U.S. government debt yields ticked upward on Wednesday after economic data and a new Treasury auction drew investor attention.

The yield on the benchmark 10-year Treasury note sat higher at around 2.324 percent at 2:49 p.m. ET, while the yield on the 30-year Treasury bond was up at 2.782 percent. Bond yields move inversely to prices.

U.S. Markets Overview: Treasurys chart

Mortgage application volume was unchanged last week from the previous week, according to the Mortgage Bankers Association.

Home loan refinance applications, which usually rise when rates fall, bucked this trend, slipping 1 percent for the week on a seasonally adjusted basis. Refinance volume fell 36.5 percent compared to the same week one year ago, when interest rates were lower.

The Treasury Department auctioned $23 billion in 10-year notes at a high yield of 2.314 percent. The bid-to-cover ratio, an indicator of demand, was 2.48. Indirect bidders, which include major central banks, were awarded 68 percent. Direct bidders were awarded 9 percent.

Politics is also expected to set a slight tone on Wall Street as U.S. President Donald Trump continues his journey abroad in Asia this week.
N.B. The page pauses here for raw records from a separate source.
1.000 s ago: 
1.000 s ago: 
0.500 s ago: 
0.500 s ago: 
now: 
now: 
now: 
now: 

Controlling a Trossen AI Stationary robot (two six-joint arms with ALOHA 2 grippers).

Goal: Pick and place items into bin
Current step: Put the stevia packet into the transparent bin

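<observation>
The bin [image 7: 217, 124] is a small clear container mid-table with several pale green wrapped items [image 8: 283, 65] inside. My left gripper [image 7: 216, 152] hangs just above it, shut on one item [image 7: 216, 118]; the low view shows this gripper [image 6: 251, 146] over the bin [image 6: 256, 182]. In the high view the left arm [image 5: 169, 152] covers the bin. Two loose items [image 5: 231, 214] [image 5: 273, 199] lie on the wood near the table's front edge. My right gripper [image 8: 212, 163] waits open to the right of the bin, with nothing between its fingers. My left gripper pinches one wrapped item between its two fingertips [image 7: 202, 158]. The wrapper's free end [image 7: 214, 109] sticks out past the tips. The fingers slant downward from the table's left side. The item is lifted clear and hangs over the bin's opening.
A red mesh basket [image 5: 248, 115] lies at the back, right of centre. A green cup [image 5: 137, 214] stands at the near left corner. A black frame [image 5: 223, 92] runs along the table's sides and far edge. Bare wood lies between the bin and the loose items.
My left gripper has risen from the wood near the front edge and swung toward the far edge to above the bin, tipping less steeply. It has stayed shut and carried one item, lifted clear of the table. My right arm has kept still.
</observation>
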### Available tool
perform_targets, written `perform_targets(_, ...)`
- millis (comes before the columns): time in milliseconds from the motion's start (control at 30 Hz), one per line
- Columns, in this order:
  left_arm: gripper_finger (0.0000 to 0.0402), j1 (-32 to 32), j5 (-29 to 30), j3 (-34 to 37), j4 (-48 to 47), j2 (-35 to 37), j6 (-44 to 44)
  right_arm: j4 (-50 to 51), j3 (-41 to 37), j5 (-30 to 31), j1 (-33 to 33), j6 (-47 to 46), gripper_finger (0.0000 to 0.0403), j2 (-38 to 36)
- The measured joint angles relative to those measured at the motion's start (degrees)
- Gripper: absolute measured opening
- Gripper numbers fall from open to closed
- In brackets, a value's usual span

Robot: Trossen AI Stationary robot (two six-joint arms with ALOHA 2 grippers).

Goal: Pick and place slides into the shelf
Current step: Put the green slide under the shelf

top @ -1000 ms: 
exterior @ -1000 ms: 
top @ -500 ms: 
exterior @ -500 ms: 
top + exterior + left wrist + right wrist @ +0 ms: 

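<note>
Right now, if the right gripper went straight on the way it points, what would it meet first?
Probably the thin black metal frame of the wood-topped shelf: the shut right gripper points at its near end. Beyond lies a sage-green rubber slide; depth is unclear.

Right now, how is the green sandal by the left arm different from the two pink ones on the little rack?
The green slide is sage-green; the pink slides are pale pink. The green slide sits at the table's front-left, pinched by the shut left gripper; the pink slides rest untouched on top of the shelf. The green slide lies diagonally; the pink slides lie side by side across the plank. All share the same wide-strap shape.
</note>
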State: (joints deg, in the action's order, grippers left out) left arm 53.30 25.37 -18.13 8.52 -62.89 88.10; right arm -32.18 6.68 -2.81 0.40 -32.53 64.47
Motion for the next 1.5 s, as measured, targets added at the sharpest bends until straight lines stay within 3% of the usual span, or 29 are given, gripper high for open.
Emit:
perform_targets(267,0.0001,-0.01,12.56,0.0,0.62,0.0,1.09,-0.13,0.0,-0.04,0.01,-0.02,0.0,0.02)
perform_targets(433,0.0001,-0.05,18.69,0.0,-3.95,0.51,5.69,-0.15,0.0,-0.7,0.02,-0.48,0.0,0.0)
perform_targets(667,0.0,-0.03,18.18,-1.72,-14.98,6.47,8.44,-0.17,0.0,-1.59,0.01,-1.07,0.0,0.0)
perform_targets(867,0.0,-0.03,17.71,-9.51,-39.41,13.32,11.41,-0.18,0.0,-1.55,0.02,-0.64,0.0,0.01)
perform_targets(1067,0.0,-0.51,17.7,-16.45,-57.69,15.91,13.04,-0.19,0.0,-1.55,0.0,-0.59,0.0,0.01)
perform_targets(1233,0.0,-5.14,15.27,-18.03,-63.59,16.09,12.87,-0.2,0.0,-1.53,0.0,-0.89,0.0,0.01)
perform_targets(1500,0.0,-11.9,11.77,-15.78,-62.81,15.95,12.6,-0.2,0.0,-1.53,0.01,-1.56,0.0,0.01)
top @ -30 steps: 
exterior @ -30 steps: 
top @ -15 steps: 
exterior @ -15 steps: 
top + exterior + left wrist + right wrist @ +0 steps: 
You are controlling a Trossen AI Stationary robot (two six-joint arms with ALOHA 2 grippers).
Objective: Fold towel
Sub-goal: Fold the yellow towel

On Wednesday, the U.S. incumbent continued to draw attention to the threat that North Korea poses to the rest of the world, as he traveled from South Korea to China. In an address to South Korean lawmakers, Trump said that Kim Jong-Un's regime "has interpreted America's past restraint as weakness. "

"This would be a fatal miscalculation. This is a very different administration than the United States has had in the past," Trump said.